Transcribe the data in full and exactly, omitting any pictures.
================
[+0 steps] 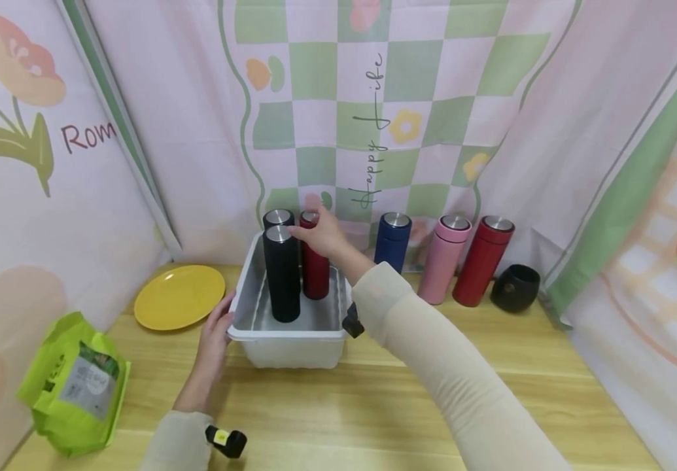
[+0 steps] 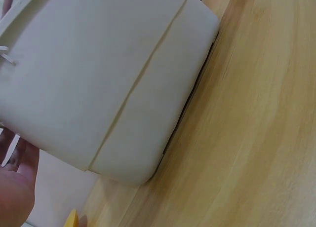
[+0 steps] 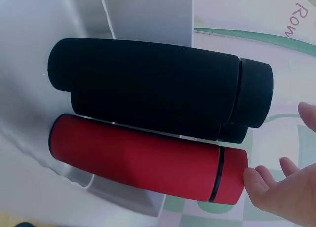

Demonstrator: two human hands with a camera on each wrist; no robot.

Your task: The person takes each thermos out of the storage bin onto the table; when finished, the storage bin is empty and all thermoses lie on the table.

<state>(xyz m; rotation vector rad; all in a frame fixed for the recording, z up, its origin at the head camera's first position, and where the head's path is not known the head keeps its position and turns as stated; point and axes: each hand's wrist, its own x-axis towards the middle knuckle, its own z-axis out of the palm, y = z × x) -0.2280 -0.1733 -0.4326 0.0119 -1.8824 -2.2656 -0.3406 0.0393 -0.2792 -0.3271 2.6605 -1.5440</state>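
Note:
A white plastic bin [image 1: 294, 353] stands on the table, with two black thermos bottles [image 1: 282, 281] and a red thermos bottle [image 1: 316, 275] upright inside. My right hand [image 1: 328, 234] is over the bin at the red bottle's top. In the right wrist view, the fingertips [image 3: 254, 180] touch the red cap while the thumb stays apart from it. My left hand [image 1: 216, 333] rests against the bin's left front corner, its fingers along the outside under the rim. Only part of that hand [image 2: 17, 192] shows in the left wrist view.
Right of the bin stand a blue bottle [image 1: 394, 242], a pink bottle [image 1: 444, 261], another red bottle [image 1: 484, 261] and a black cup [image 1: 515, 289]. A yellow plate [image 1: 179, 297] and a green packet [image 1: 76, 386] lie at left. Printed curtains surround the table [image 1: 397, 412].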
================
#### [RESULT OF THIS TASK]
[+0 steps] 
[+0 steps] 
[+0 steps] 

Demonstrator: two human hands with a camera on each wrist; no robot.

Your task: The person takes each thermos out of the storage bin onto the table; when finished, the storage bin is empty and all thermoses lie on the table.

<state>(xyz m; rotation vector rad; all in a frame fixed for the recording, z up, its origin at the head camera's first position, and where the head's path is not known the head keeps its position and turns as stated; point and axes: each hand's wrist, its own x-axis towards the middle knuckle, its own z-axis out of the palm, y = z × x) -0.2280 -0.1733 -0.4326 0.0119 -1.8824 -2.2656 -0.3406 0.0393 -0.2792 -0.3271 2.6605 -1.5440</state>
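Note:
A white plastic bin [image 1: 294, 353] stands on the table, with two black thermos bottles [image 1: 282, 281] and a red thermos bottle [image 1: 316, 275] upright inside. My right hand [image 1: 328, 234] is over the bin at the red bottle's top. In the right wrist view, the fingertips [image 3: 254, 180] touch the red cap while the thumb stays apart from it. My left hand [image 1: 216, 333] rests against the bin's left front corner, its fingers along the outside under the rim. Only part of that hand [image 2: 17, 192] shows in the left wrist view.
Right of the bin stand a blue bottle [image 1: 394, 242], a pink bottle [image 1: 444, 261], another red bottle [image 1: 484, 261] and a black cup [image 1: 515, 289]. A yellow plate [image 1: 179, 297] and a green packet [image 1: 76, 386] lie at left. Printed curtains surround the table [image 1: 397, 412].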

What the exercise asked for is now complete.